What This Means for Vancouver Island
The Supreme Court ruling is good news, but it’s not a magic fix. Here’s the realistic outlook:
Short-term relief for exporters: BC companies shipping goods to the U.S. will see immediate cost relief from the removal of the 25% IEEPA tariff, though the new 10% baseline tariff and existing softwood duties remain. For lumber producers, the effective tariff rate drops from roughly 45% to around 30% — better, but still punishing.
Construction costs may stabilize: With less tariff pressure on cross-border trade, material costs should stop climbing as fast. Don’t expect prices to drop overnight, but the upward pressure should ease through spring and summer. If you’ve been putting off a building project, the pricing environment is likely to improve gradually over the next few months.

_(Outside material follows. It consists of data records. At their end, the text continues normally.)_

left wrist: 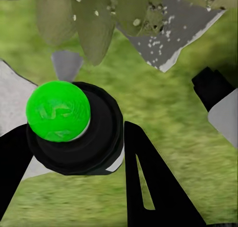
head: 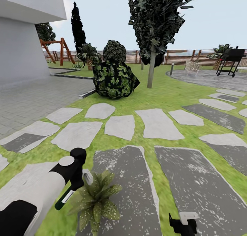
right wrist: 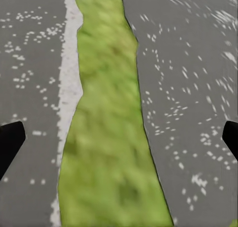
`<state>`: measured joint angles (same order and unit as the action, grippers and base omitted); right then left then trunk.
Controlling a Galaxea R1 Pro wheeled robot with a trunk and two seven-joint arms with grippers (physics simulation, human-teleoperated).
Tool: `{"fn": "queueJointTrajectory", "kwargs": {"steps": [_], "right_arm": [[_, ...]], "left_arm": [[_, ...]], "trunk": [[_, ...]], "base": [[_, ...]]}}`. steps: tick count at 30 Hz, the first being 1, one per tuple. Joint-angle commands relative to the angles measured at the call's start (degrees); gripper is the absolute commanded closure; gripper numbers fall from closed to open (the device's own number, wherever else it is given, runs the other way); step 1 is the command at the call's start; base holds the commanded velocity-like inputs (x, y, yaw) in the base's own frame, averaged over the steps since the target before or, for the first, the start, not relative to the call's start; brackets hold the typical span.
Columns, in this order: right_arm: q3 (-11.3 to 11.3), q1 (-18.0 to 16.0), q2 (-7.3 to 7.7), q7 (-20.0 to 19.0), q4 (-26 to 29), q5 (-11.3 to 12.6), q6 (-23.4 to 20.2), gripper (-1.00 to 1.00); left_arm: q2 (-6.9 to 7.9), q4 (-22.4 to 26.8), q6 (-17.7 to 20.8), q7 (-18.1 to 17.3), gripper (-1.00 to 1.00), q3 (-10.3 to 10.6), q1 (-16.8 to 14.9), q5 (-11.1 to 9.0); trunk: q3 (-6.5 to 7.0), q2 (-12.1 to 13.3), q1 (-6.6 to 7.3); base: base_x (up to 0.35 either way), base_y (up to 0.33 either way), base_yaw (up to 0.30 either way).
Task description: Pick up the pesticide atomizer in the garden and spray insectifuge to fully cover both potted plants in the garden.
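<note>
My left gripper (head: 74, 187) is shut on the pesticide atomizer (head: 65, 199), a slim dark green bottle with a white label, held tilted just left of a potted plant (head: 96, 199). The plant is a low rosette of speckled leaves at the edge of a dark stone slab (head: 127, 191). In the left wrist view the atomizer (left wrist: 58, 112) sits between the black fingers (left wrist: 146, 182), and the plant's leaves (left wrist: 89, 19) lie close beyond it. My right gripper (head: 183, 225) hangs open and empty low over the slabs. Its fingertips (right wrist: 10, 142) flank a grass strip (right wrist: 106, 138).
Grey stepping stones (head: 120, 126) cross the lawn ahead. A large dark shrub (head: 115, 76) and a tree trunk (head: 151, 67) stand beyond them. The house wall (head: 20, 47) and a swing frame (head: 56, 50) are at the left. A barbecue (head: 231, 59) stands on the paved circle (head: 206, 77) by the fence.
</note>
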<state>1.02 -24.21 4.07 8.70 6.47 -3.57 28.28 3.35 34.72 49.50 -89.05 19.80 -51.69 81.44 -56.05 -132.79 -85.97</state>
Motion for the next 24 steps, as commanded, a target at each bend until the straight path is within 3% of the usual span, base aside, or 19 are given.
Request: {"fn": "queueJointTrajectory", "kwargs": {"steps": [1, 11, 16, 20, 22, 24], "right_arm": [[0.12, -0.04, 0.04, 0.44, -0.06, -0.39, 0.11, -1.0], [0.12, -0.04, 0.06, 0.44, -0.06, -0.39, 0.11, -1.0], [0.12, -0.04, 0.06, 0.44, -0.06, -0.39, 0.11, -1.0], [0.12, -0.04, 0.06, 0.44, -0.06, -0.39, 0.11, -1.0], [0.12, -0.04, 0.06, 0.44, -0.06, -0.39, 0.11, -1.0], [0.12, -0.04, 0.06, 0.44, -0.06, -0.39, 0.11, -1.0]], "left_arm": [[0.03, 0.09, 0.6, -0.52, 1.0, 0.38, 0.0, 0.28], [0.91, 0.17, 0.6, -0.24, 1.0, 0.3, 0.11, 0.3], [0.92, 0.87, 1.04, 2.3, 1.0, 0.24, -2.07, 0.3], [0.92, 0.84, 1.23, 2.9, 1.0, 0.22, -1.74, 0.3], [2.43, 0.05, 1.21, 5.18, 1.0, 0.04, -1.13, 0.09], [2.56, -0.05, 1.21, 5.36, 1.0, 0.05, -0.75, -0.22]], "trunk": [[-0.05, -0.02, 0.01], [-0.05, -0.02, 0.01], [-0.05, -0.02, 0.01], [-0.05, -0.02, 0.01], [-0.05, -0.02, 0.01], [-0.05, -0.02, 0.01]], "base": [[0.012, 0.199, -0.001], [0.001, 0.017, 0.0], [0.0, 0.0, 0.0], [0.0, 0.0, 0.0], [0.0, 0.0, 0.0], [0.0, 0.0, 0.0]]}}
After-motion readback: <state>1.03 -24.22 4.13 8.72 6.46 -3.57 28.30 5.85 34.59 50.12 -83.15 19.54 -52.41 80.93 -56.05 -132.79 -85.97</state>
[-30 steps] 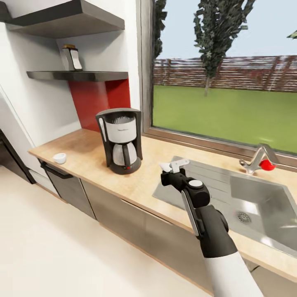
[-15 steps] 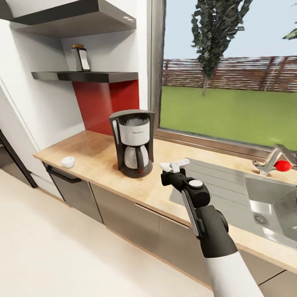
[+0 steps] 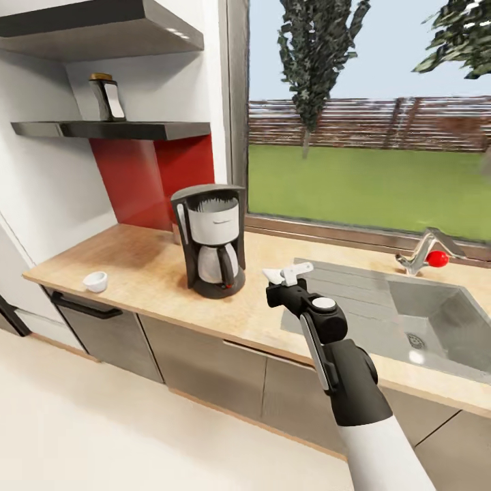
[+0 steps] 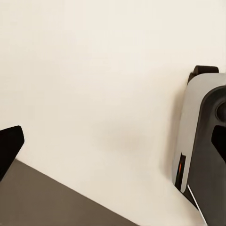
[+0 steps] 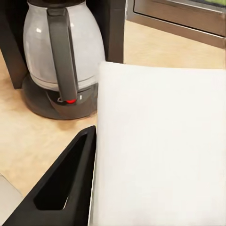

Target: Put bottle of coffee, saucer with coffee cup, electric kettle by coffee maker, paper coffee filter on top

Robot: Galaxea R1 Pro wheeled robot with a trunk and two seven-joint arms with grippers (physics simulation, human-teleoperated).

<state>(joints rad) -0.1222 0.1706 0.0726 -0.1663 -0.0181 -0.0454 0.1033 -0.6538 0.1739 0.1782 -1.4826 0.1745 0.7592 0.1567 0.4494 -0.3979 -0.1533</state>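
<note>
In the head view my right gripper (image 3: 287, 277) hovers above the countertop (image 3: 146, 262), just right of the coffee maker (image 3: 210, 239), and is shut on the white paper coffee filter (image 3: 275, 275). The right wrist view has the filter (image 5: 160, 141) beside one black finger (image 5: 66, 183), with the coffee maker's carafe (image 5: 66, 52) close ahead. The bottle of coffee (image 3: 109, 97) stands on the kitchen shelf (image 3: 116, 128). A coffee cup (image 3: 95, 280) sits near the counter's left end. My left gripper (image 4: 113, 143) hangs open over pale floor.
A steel sink (image 3: 423, 320) with a faucet (image 3: 426, 249) bearing a red knob lies to the right of my gripper. A big window (image 3: 368, 116) runs behind the counter. A second shelf (image 3: 102, 31) hangs above the first. Grey cabinet fronts (image 3: 198, 368) stand below the slab.
The head camera has swung, so the whole kitchen has shifted in the picture. My right gripper keeps the filter and holds the same place in the view.
</note>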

The Buy Canadian shift is permanent: Even if every tariff disappeared tomorrow, the past year has fundamentally changed how Canadians think about where they spend money. Supporting local businesses isn’t just a protest anymore — it’s become a habit. On Vancouver Island, where the “buy local” culture was already strong, this is accelerating.
Uncertainty isn’t going anywhere: The 10% Section 122 tariff is set for 150 days, meaning it expires around late July 2026. What happens after that depends entirely on politics. The USMCA trade agreement is up for review, and U.S. trade negotiators have already signaled they want Canada to accept “some level of high tariff” while opening markets to U.S. dairy. For Island farmers, that’s a conversation worth watching closely.
What You Can Do Right Now
Whether you’re a business owner, a contractor, or just someone watching the news and wondering what it all means, here are a few practical things to keep in mind:
- If you import from the U.S.: Check whether you or your suppliers paid IEEPA tariffs. Refunds are being processed — your supplier or customs broker should be tracking this. If they’re not, ask.
- If you’re planning a build: Material pricing should stabilize through spring, but don’t expect dramatic drops. Lock in pricing where you can, and talk to your suppliers about what they’re seeing on lead times.
- Support local: This isn’t just about patriotism — it’s about resilience. The communities on Vancouver Island that weather economic storms the best are the ones where money circulates locally. Buy from Island businesses. Hire Island contractors. Keep the dollars here.
- Watch the USMCA review: The renegotiation of the U.S.-Mexico-Canada trade agreement will shape cross-border economics for the next decade. If you’re in forestry, agriculture, manufacturing, or any trade-dependent industry, this is worth following.
The Bigger Picture
Vancouver Island has weathered trade disputes before. The softwood lumber fight has been going on, in one form or another, since the 1980s. What makes this moment different is the scale, the speed, and the fact that it touched almost every sector of the economy simultaneously.
The Supreme Court ruling was a significant check on executive overreach, and the tariff refunds will put real money back into the pockets of businesses that have been absorbing unfair costs. But the underlying tensions between the U.S. and Canada on trade aren’t going away anytime soon.
For those of us living on Vancouver Island, the best response is the same one this community has always had — take care of each other, support local, and build something that doesn’t depend on decisions made 4,000 kilometres away.